La grande hypothèse nécessaire des destinées futures a été travaillée et conduite, de déduction en déduction, par les sages de l’ancien monde. La pneumatique kabbalistique est véritablement une science, parce qu’elle procède méthodiquement et exactement, en allant du connu à l’inconnu par la voie des analogies les moins douteuses, parce que les faits lui révèlent des lois, et que sur ces lois elle pose solidement la base de ses hypothèses toujours prudentes.

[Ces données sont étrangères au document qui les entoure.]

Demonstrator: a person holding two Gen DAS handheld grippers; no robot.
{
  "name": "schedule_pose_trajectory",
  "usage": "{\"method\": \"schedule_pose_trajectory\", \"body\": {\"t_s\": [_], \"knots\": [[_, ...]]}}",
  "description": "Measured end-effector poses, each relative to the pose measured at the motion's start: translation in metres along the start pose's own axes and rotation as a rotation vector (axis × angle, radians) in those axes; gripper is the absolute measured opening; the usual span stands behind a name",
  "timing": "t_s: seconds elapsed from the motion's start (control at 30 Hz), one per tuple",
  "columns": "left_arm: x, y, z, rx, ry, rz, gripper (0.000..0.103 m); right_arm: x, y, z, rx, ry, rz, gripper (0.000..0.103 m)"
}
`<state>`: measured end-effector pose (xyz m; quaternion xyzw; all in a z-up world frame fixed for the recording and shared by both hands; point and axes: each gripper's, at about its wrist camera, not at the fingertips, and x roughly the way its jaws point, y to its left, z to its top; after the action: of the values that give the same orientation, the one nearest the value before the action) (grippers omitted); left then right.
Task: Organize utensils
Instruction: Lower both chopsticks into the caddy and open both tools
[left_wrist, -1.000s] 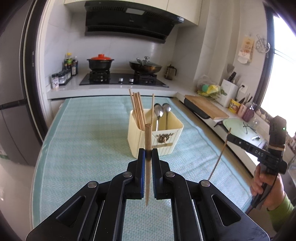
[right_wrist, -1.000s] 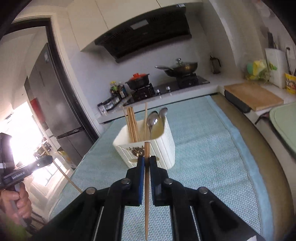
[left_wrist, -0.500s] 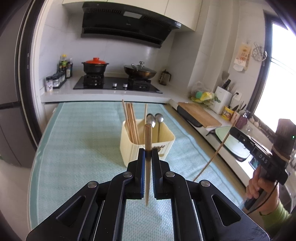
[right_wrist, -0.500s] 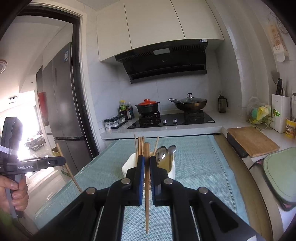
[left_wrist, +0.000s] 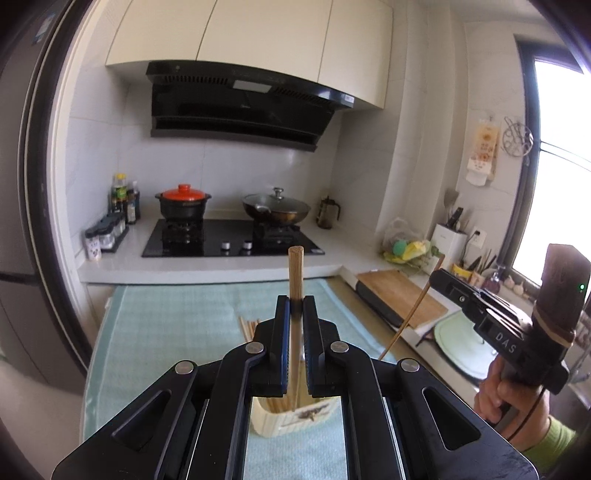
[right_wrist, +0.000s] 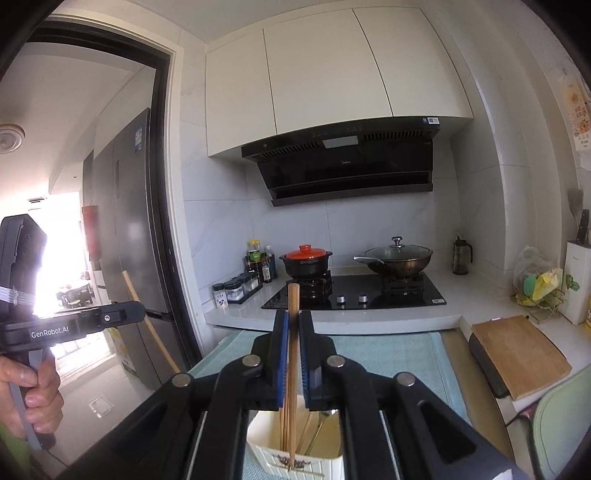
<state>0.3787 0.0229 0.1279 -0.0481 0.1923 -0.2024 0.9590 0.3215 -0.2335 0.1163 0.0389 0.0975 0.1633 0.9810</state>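
My left gripper (left_wrist: 296, 306) is shut on a wooden chopstick (left_wrist: 295, 273) that stands upright, its lower end over the cream utensil holder (left_wrist: 291, 424). My right gripper (right_wrist: 292, 321) is shut on another wooden chopstick (right_wrist: 293, 332), its tip low over the same holder (right_wrist: 295, 458). The holder has several chopsticks in it and, in the right wrist view, spoon handles (right_wrist: 317, 428). The right gripper also shows in the left wrist view (left_wrist: 439, 275), the left gripper in the right wrist view (right_wrist: 142, 310). Both grippers are above the holder.
The holder stands on a teal mat (left_wrist: 166, 325) over the counter. Behind is a hob (left_wrist: 229, 240) with a red-lidded pot (left_wrist: 183, 205) and a wok (left_wrist: 277, 208). A wooden cutting board (left_wrist: 400, 297) lies to the right. A fridge (right_wrist: 129, 240) stands at the left.
Both grippers have moved forward and over the holder, tilting up. The holder has dropped from the middle of each view to beneath the fingers. Both chopsticks stay gripped.
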Motion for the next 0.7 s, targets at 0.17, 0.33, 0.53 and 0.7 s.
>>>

C’est donc la pneumatique kabbalistique que nous avons révélée à nos lecteurs. Nous tirons des ténèbres de l’occultisme des livres prodigieux dont le monde moderne n’a plus la clef, et nous croyons avoir bien mérité de la science et de la raison.

Avec le secours de ces puissantes lumières, nous expliquons les phénomènes étranges que les demi savants trouvent si commode de nier, et qui pourtant les écrasent de leur évidence.

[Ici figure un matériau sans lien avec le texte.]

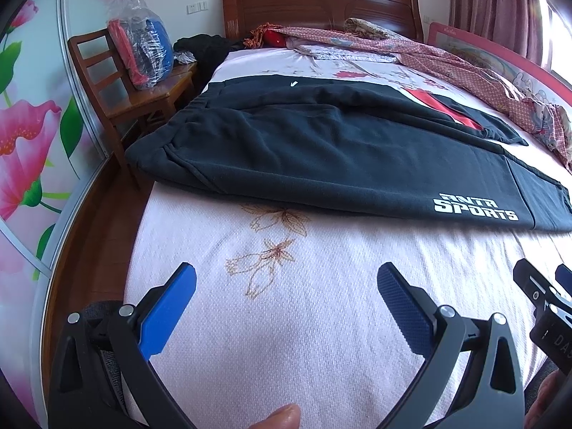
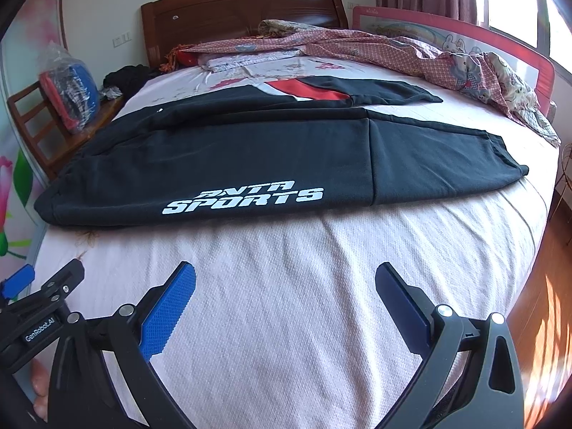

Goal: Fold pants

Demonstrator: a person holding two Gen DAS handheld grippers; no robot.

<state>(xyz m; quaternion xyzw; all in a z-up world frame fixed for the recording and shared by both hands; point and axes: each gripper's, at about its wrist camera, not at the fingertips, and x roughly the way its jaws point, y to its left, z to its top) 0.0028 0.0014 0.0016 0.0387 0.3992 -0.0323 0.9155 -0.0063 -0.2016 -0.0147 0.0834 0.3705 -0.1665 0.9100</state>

Oui, les statues tressaillent, les marbres pleurent, les pains sacrés s’injectent de sang; oui, une main a pu sortir de la muraille pour terrifier par une inscription menaçante le banquet impie de Balthazar. Nous avons vu, entendu et touché de semblables prodiges; aussi ne dirons-nous pas que nous y croyons, puisque nous savons de science certaine que cela est.

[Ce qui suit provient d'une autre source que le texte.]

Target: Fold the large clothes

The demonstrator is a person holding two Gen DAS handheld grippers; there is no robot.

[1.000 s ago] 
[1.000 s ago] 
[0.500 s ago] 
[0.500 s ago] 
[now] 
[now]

Le miracle n’est pas un fait contraire aux lois de la nature; autrement il ne saurait être sans que la nature fût bouleversée. Le miracle en un mot, comme tout ce qui existe, ne peut exister sans raison; il ne prouve donc rien contre la raison, et c’est ce que notre livre doit établir clairement. Cette vérité une fois reconnue, se nomme LA SCIENCE DES ESPRITS.